In ELISA, an antigen, which is to say a protein, which is to say a sticky molecule, is glazed over a bunch of upside-down bubbles of plastic. It may be expected to affix to the plastic directly, or maybe it is being added to a preexisting glaze of, well, antibody – but the end result is the same. Antigen glaze. The plate may at this point be shipped off for broad use along with tailored calibration solutions that end-users can use to easily see when they have messed something up: cool! Or, this first part can all be done from scratch, in the researchers’ own lab. Now that the plates are ready, either a solution of antibody, or a sample of some kind of liquid (like, that used to be inside of a person) within which one wants to detect or “measure” the presence of an antibody (or either of those things combined with a competing protein, to see how well the given samples block binding between the plate and the protein: this is called “Crazy Style”9) is poured over the bubbles. Next the bubbles are washed for the third or fourth time. At last an enzymatic marker, one which may additionally discriminate for particular types of antibody or not, is poured over the bubbles: the marker attaches to whatever attached to the the thing that attached to the thing that attached to the thing, and now you’ve got darkness, a.k.a Optical Density.
Before we move on to that, we can already observe and remark on the defining characteristic of the ELISA method: it is primarily good at revealing relative differences, not measuring absolute concentration. In so far as ELISA can demonstrate the former, it is only in the sense that it can return a result of near-zero: the system only has one absolute binary, which is “none/some.” And even those could be false results, caused by mistakes in the process or by poor process design. One way of describing the none/some application of ELISA, is “qualitative,” as in the quality of having some of something at all.
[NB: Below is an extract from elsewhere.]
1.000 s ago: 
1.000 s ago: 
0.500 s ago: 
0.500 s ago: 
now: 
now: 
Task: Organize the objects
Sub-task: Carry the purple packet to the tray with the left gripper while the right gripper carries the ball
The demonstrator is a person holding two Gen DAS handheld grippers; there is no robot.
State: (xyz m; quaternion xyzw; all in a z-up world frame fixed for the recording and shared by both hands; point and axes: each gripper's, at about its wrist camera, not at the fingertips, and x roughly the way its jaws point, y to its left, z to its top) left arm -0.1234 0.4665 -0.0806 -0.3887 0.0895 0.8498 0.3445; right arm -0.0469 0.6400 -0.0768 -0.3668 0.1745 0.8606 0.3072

But, if you take a lot of samples together, subjected to the same specific, consistent ELISA process and see clear differences in binding response to a specific antigen10 among those samples, you have a clear signal for ranking the samples according to antigen reactivity. This method of using ELISA can be called “semi-quantitive.” Rather than reveal an absolute figure for how high the concentration of an antibody is in a given sample, it can “quantify” the relative differences between samples. The world is starting to feel comprehensible again, no? Don’t get used to it.
At the end of the process of dousing their plates with blood and other various magic potions, the authors of the Singapore study describe the process of measuring darkness. As always, they are not overly florid:
OD492 was analysed in the Sunrise microplate reader.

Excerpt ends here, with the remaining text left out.